Funfact: I fudged things a bit with the “taking Asuma out to get smashed,” part but that is something that actually happens. It was too fun not to include as something carried as a time-honored tradition. And, you know, plot.
Funfact: If Asuma had a son, then that son could be controlled by the Sarutobi clan like Asuma himself. If he had a daughter then he could have her marry out of the clan and be “free.”
Funfact: Poorer samurai and their families “took in work,” to add to their income. That’s what Sakura is doing with the commissions from the villagers. It became increasingly common in the 18th century and many samurai did so in the 19th century as the entire system put in by the Tokugawa broke down. By the 19th century, most samurai were bureaucrats who worked as clerks or the like. They still knew their way around a sword, but samurai from the 1500s and 1600s wouldn’t recognize them.

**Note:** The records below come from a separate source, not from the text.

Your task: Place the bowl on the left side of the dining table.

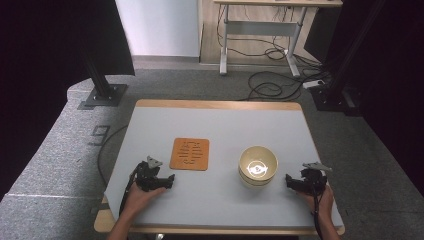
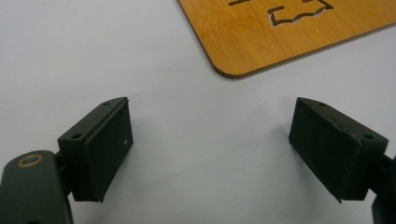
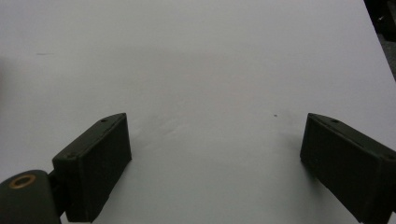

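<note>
The cream round ceramic bowl (image 1: 258,165) is sitting just left of the right gripper (image 1: 289,181) — nearer than the left gripper (image 1: 170,178) (both gaping, holding nothing).

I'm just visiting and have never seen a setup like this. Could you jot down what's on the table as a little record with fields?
Surface: pale grey table top with a wooden edge
Left of middle: flat square orange-brown wooden mat with cut-out slots, lying flat
Right of middle: round cream bowl, upright, apart from the mat
Left gripper: black, jaws open, nothing between them, near the mat's corner
Right gripper: black, jaws open, nothing between them, just right of the bowl
Contact: neither gripper touches mat or bowl
</note>
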Motion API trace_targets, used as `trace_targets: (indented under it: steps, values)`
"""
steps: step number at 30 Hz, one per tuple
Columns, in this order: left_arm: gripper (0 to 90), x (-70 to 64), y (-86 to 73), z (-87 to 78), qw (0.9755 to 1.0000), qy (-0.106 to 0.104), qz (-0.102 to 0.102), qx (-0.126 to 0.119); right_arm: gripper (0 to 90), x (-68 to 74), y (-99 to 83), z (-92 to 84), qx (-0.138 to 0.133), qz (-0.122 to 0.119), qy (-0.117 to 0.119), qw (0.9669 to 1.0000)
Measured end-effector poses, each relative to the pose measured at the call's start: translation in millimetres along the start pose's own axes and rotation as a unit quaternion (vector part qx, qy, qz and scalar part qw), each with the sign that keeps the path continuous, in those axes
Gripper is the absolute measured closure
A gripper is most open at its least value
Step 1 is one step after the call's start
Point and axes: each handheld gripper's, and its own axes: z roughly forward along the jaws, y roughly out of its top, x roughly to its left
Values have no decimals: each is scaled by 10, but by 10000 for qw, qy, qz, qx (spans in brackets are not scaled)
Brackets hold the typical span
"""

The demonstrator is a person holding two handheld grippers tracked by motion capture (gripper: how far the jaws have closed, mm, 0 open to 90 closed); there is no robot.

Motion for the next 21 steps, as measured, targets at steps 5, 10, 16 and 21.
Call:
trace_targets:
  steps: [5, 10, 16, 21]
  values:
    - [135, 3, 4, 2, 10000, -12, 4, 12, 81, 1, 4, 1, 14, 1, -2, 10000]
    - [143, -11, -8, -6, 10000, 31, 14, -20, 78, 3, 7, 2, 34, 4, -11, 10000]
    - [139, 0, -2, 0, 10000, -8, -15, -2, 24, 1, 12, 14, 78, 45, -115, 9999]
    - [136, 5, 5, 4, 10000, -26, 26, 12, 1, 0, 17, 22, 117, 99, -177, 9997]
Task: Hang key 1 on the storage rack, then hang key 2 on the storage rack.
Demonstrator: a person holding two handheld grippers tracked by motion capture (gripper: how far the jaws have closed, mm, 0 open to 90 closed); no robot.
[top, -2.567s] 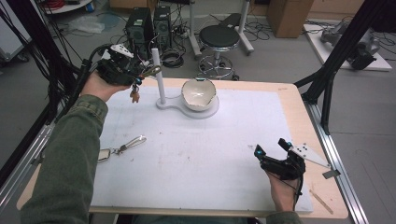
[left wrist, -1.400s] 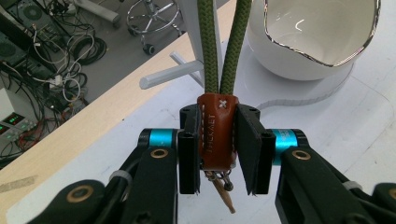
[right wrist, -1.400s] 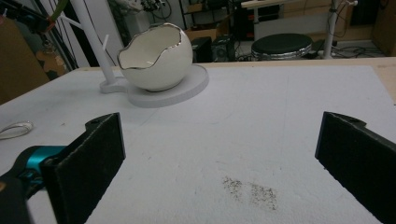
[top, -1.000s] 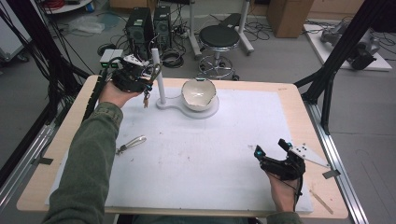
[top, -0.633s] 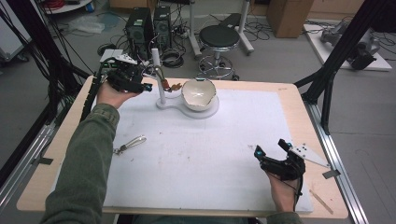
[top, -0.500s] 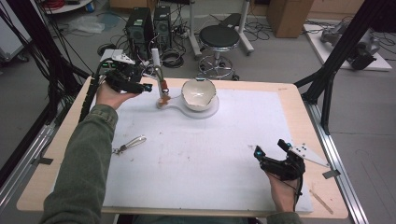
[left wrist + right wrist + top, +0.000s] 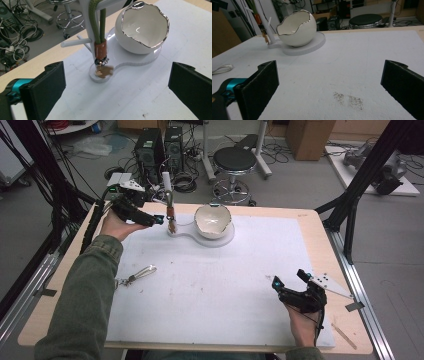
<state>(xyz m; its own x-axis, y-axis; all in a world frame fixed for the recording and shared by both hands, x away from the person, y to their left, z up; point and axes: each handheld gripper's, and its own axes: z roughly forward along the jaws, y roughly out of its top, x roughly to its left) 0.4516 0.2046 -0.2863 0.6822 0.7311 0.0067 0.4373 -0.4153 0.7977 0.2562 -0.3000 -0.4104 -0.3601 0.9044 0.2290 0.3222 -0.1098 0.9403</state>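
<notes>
At the far left of the table, the left gripper [image 7: 152,220] hovers just beside the white peg stand [image 7: 86,15], jaws just spread wide with nothing between them. The green cord keyring with its brown leather collar [image 7: 99,37] hangs from a peg, its small brass charm [image 7: 103,71] dangling over the stand's round base. Next door sits the white egg-shaped bowl with a jagged silver rim [image 7: 143,27]. Down at the near right, the right gripper [image 7: 292,282] rests on the white mat [image 7: 225,290], jaws wide and empty.
</notes>
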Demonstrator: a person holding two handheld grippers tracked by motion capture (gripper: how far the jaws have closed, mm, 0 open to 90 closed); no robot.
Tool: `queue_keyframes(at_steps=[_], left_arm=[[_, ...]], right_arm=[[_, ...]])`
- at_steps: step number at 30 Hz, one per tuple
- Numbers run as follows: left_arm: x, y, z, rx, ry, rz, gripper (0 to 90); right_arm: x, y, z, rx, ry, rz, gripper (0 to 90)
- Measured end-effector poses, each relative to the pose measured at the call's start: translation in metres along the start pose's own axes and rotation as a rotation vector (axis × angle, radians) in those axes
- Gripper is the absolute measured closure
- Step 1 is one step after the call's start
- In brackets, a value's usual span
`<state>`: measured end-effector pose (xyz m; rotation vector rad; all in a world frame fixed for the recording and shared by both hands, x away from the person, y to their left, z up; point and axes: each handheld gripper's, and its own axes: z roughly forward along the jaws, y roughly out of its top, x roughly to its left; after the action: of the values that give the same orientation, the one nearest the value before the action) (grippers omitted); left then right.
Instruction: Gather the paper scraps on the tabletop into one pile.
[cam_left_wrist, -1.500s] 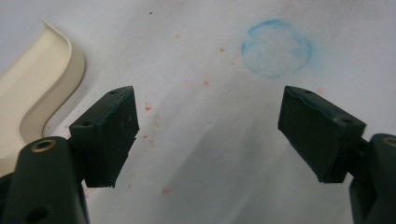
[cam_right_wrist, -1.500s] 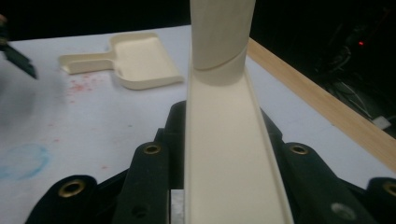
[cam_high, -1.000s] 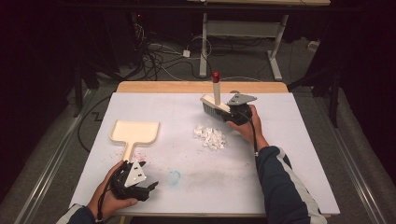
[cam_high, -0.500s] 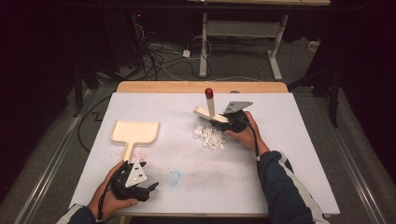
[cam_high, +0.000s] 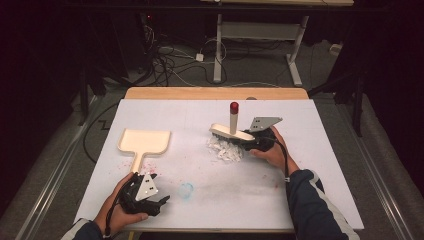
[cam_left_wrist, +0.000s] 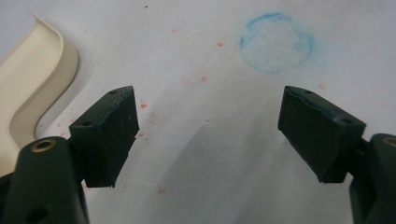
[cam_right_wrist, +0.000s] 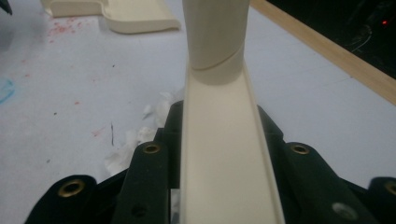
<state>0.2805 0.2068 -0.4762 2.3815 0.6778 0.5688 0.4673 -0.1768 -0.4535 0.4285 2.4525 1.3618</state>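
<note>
Brush (cam_high: 231, 133) now over paper scraps (cam_high: 225, 149), leftward.

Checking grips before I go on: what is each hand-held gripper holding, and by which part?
The right hand-held gripper clamps the brush by its cream head, handle upright. The left hand-held gripper is open, holding nothing.

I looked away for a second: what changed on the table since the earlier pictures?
The right gripper, shut on the cream hand brush with the red-tipped handle, swept leftward onto the white paper scraps. The left gripper, open, and the cream plastic dustpan stayed put.
</note>
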Motion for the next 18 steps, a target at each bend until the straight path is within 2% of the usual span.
queue_keyframes(at_steps=[4, 8, 13, 15, 18], left_arm=[[0.0, 0.0, 0.0, 0.001, 0.005, -0.001, 19.7], [-0.001, 0.0, 0.0, 0.003, 0.008, 0.005, 19.7], [0.0, 0.0, -0.001, -0.002, 0.009, -0.001, 19.7], [0.0, 0.0, -0.001, -0.001, 0.009, 0.0, 19.7], [0.0, 0.0, -0.002, 0.001, 0.011, 0.006, 19.8]], right_arm=[[0.0, 0.002, -0.008, -0.034, -0.079, 0.02, 67.6], [0.001, 0.003, -0.014, -0.037, -0.159, 0.03, 67.6], [0.003, 0.005, -0.022, -0.073, -0.185, 0.047, 67.6], [0.005, 0.008, -0.024, -0.082, -0.214, 0.051, 67.7], [0.009, 0.012, -0.029, -0.09, -0.231, 0.05, 67.7]])
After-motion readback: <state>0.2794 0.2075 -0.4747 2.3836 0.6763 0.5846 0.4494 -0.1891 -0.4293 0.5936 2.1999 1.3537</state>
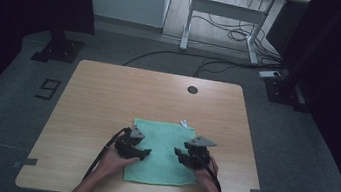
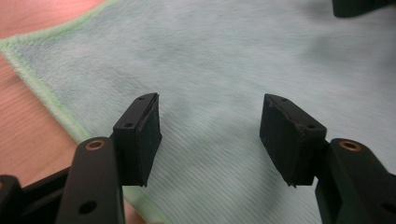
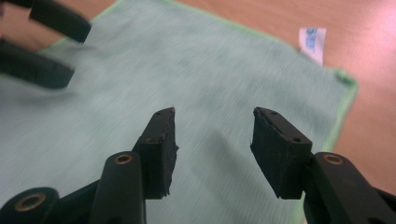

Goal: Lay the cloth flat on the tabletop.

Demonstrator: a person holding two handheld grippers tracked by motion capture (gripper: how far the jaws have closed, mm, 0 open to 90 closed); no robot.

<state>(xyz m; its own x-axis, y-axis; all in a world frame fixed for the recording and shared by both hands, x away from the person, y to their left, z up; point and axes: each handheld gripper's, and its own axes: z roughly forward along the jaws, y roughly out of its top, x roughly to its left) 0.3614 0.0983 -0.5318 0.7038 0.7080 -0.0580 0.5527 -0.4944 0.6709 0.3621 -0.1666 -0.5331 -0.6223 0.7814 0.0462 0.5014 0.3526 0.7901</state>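
Note:
A light green cloth (image 1: 163,150) lies flat on the wooden table (image 1: 107,97), near its front edge. Its white label (image 1: 184,123) sticks out at the far right corner. My left gripper (image 1: 146,151) hovers over the cloth's left part, jaws apart with nothing between them; in the left gripper view (image 2: 210,126) only green weave (image 2: 224,60) shows between the pads. My right gripper (image 1: 176,153) hovers over the cloth's right part, also open and empty (image 3: 214,133). The two grippers point toward each other. The label (image 3: 312,43) appears past the cloth's edge in the right gripper view.
A round black cable hole (image 1: 192,89) sits at the table's far edge. Bare wood surrounds the cloth on the left, right and far side. Beyond the table stand a white desk frame (image 1: 225,13) and cables on the floor.

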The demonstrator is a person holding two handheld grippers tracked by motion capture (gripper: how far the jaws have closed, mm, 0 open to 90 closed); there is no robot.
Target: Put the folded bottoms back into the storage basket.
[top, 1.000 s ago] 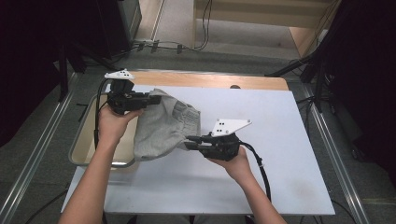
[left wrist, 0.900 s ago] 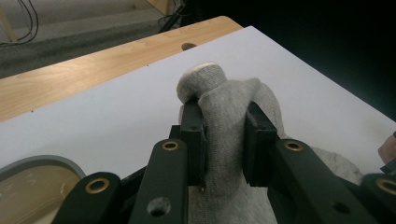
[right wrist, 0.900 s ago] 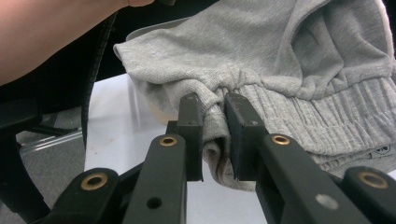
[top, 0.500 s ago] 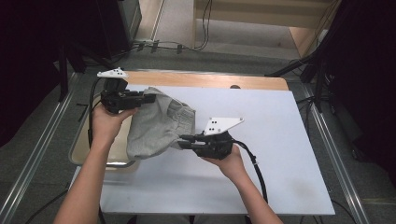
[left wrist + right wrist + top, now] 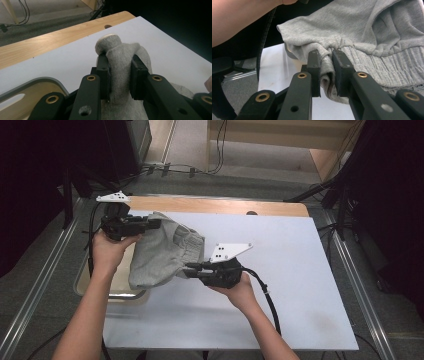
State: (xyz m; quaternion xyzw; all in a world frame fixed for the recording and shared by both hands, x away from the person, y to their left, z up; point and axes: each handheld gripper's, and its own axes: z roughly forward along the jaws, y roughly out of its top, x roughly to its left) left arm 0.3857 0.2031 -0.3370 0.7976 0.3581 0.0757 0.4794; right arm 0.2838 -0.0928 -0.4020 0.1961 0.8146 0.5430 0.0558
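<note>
**So, one grey garment, two grippers clamped on it**

Basically there's a single grey sweat garment, looks like shorts or joggers with a stretchy ribbed waistband, held up off the white table. It hangs between the two hands over the table's left part, with its lower end drooping over the edge towards a shallow tray that sits just off the left side.

The left gripper has its jaws squeezed tight on a bunched fold at the garment's upper left corner; in the left gripper view the cloth is pinched between both pads and pokes out past the tips as a rounded nub. The right gripper is likewise clamped down on the gathered waistband edge at the lower right; the right gripper view shows the ribbed band crumpled between its pads.

Count: one garment, one tray, two grippers, one white board laid over a wooden tabletop, whose strip shows along the far edge with a small dark hole in it.

Orientation: the garment's long axis runs diagonally, from upper left at the left gripper down to the bottom left hem, with the waistband opening facing right, towards the right gripper. Nothing lies on the board under or beside the cloth; cables trail on the floor beyond the table.
</note>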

Funfact: In the mid-1600s Portuguese and Spanish missionaries sometimes smuggled themselves into Japan to try and find out what was happening to Japanese Christians. They usually were pretty horrified at what they found.
Funfact: There actually were a few Japanese citizens who travelled all the way to Europe, and apparently had families while they were there. There is the surname Japon in Spain referencing the descendants of Japanese men travelling with a Japanese embassy to the Vatican.
Funfact: Look up Hasekure Tsunenaga, he was a pretty awesome dude. Hopefully I’ll get some pictures of him up on the blog.